Table of Contents
How many 2 input NAND gates are required to realize a 2 input or gates?
It can take from 2 NAND gates (in case of AND gate) to 5 NAND gates (in case of XOR gate). For your convenience I have provided the implementations. Here circuit 2 is 2-input AND gate, circuit 3 is 2-input OR gate, circuit 4 is 2-input NOR gate, and circuit 5 is 2 input XOR gate.
How many NAND gates are required to realize an XNOR gate?
The number of 2-input NAND gates required to implement a 2-input XOR gate is 4.
| Logic Gates | Min. number of NOR Gate | Min. number of NAND Gate |
|---|---|---|
| NAND | 4 | 1 |
| NOR | 1 | 4 |
| Half-Adder | 5 | 5 |
| Half-Subtractor | 5 | 5 |
How many 2 inputs NAND gates are required to implement a 3 input NAND gate *?
Four. The second solution keeps the propagation delays the same for all three inputs.
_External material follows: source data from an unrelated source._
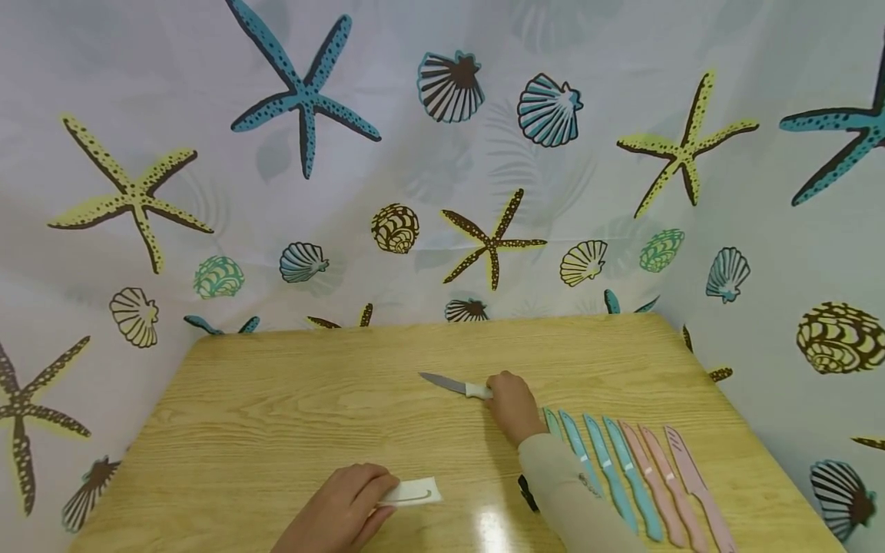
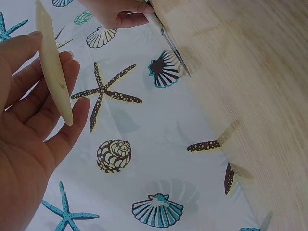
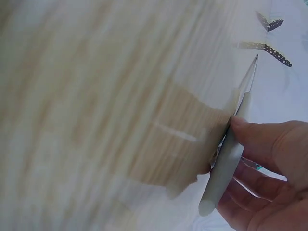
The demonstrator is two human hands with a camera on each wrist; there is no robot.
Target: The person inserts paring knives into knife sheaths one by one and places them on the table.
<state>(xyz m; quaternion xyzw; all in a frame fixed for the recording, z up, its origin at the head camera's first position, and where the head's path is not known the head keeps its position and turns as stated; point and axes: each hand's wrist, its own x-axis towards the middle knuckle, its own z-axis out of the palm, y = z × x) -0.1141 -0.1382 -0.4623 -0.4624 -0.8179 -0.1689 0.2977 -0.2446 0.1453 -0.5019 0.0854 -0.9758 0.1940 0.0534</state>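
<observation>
In the head view my right hand (image 1: 513, 407) grips a small kitchen knife (image 1: 477, 391) by its white handle, and its bare grey blade points to the left just over the table. The right wrist view shows the thumb and fingers pinching the pale handle (image 3: 224, 168). Lower and to the left, my left hand (image 1: 346, 503) pinches a white blade sheath (image 1: 412, 491) between thumb and fingers. From the left wrist view, this slim cream sheath (image 2: 55, 72) stands on edge across the fingertips, apart from the knife.
Several sheathed knives lie in a slanted row on the table's right: a green knife (image 1: 553, 424), blue knives (image 1: 608, 468) and pink knives (image 1: 698, 488). My right forearm crosses above part of the row. A shell-and-starfish cloth (image 1: 415, 169) hangs around the wooden table (image 1: 276, 407).
</observation>
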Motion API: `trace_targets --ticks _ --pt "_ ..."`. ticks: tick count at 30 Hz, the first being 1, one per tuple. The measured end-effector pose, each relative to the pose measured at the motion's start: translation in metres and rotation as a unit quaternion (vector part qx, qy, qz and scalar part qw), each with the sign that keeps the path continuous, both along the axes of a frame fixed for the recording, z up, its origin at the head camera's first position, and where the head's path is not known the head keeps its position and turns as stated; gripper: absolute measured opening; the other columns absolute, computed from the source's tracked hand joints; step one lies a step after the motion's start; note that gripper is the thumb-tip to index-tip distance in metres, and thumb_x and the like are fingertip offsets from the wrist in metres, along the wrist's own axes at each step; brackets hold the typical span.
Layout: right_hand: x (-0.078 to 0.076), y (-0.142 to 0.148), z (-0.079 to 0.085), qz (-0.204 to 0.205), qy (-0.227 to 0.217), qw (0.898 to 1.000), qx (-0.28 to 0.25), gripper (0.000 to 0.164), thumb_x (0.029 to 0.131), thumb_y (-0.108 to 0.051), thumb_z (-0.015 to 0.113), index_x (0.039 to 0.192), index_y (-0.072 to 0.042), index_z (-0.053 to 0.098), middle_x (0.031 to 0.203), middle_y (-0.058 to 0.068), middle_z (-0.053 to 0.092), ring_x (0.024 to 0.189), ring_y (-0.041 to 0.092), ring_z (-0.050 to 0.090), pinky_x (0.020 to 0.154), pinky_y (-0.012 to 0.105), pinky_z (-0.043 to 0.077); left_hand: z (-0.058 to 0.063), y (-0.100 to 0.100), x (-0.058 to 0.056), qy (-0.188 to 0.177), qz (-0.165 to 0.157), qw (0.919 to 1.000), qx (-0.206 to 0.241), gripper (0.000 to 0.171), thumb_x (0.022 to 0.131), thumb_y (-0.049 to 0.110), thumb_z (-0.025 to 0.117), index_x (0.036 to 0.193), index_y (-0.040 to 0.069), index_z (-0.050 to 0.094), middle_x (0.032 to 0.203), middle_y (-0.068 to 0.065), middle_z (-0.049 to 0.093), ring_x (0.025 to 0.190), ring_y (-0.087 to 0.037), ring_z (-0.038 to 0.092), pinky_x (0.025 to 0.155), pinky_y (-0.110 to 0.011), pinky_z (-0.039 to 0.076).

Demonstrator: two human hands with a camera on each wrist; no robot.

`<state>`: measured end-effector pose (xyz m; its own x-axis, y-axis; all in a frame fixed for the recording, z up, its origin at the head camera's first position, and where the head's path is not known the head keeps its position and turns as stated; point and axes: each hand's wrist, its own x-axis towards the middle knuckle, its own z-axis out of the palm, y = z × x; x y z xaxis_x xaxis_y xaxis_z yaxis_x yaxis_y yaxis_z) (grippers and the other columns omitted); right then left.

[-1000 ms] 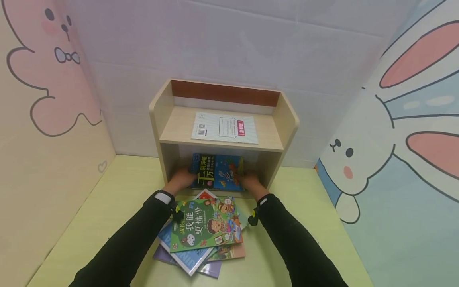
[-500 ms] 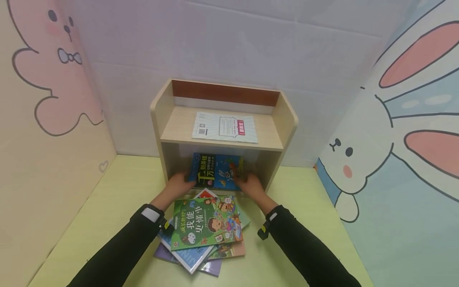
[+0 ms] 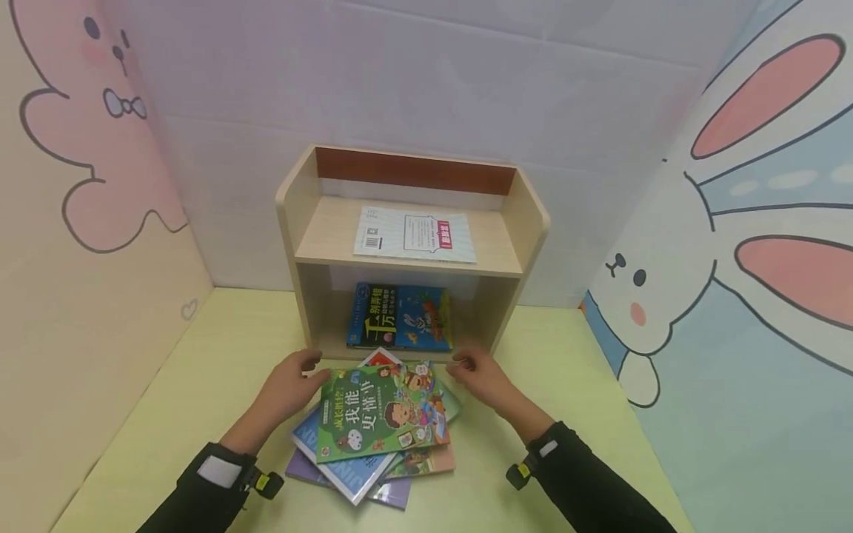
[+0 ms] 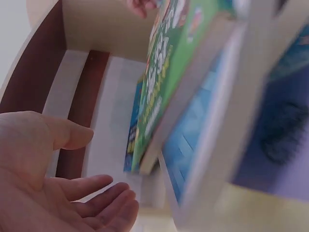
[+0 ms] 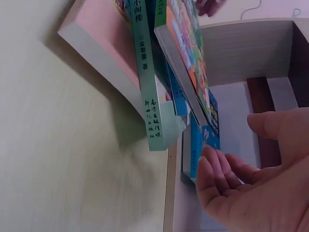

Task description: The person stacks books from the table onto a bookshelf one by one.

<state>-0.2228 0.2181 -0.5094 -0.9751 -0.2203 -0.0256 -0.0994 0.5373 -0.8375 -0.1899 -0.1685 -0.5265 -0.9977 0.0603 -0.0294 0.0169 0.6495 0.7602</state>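
Observation:
My left hand (image 3: 288, 386) is beside the upper left corner of a green picture book (image 3: 383, 414) on top of a loose pile. In the left wrist view its thumb and fingers (image 4: 96, 203) are spread apart with nothing between them. Over the pile's upper right side is my right hand (image 3: 485, 379), fingers (image 5: 219, 171) loosely bent and holding nothing. Under the green book stick out a blue-and-white book (image 3: 353, 477), a purple one (image 3: 393, 494) and a pinkish one (image 3: 436, 460). A blue-and-black book (image 3: 400, 317) lies flat in the shelf's lower compartment.
A small two-level wooden bookshelf (image 3: 533, 226) stands against the back wall behind the pile. On its upper board lies a white book (image 3: 416, 235). Yellowish tabletop (image 3: 566, 370) extends on both sides, bounded by side walls with cartoon drawings.
Both hands have let go of the blue-and-black book, leaving it in the lower compartment. They have drawn back toward the person, to either side of the green book.

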Motion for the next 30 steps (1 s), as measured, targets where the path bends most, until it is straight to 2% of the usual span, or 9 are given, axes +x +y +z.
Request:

You can do the same thing with NOR gates, just substitute them for the NANDs. The second solution keeps the propagation delays the same for all three inputs.
How many NOR gates are required for Xnor?
four NOR gates
An XNOR gate is made by connecting four NOR gates as shown below. This construction entails a propagation delay three times that of a single NOR gate.
How many NOR gates are required for AND gate?
, noting from de Morgan’s Law that a NOR gate is an inverted-input AND gate. This construction uses five gates instead of four….XNOR.
| Input A | Input B | Output Q |
|---|---|---|
| 0 | 0 | 1 |
| 0 | 1 | 0 |
| 1 | 0 | 0 |
| 1 | 1 | 1 |
How many and gates are required to realize?
How many AND gates are required to realize Y = CD + EF + G? Explanation: To realize Y = CD + EF + G, two AND gates are required and two OR gates are required.
How many and gates are required to realize the following expression Y AB BC?
2 AND gates
6. How many AND gates are required to realize the following expression Y=AB+BC? Explanation: 2 AND gates are required to realize the expression.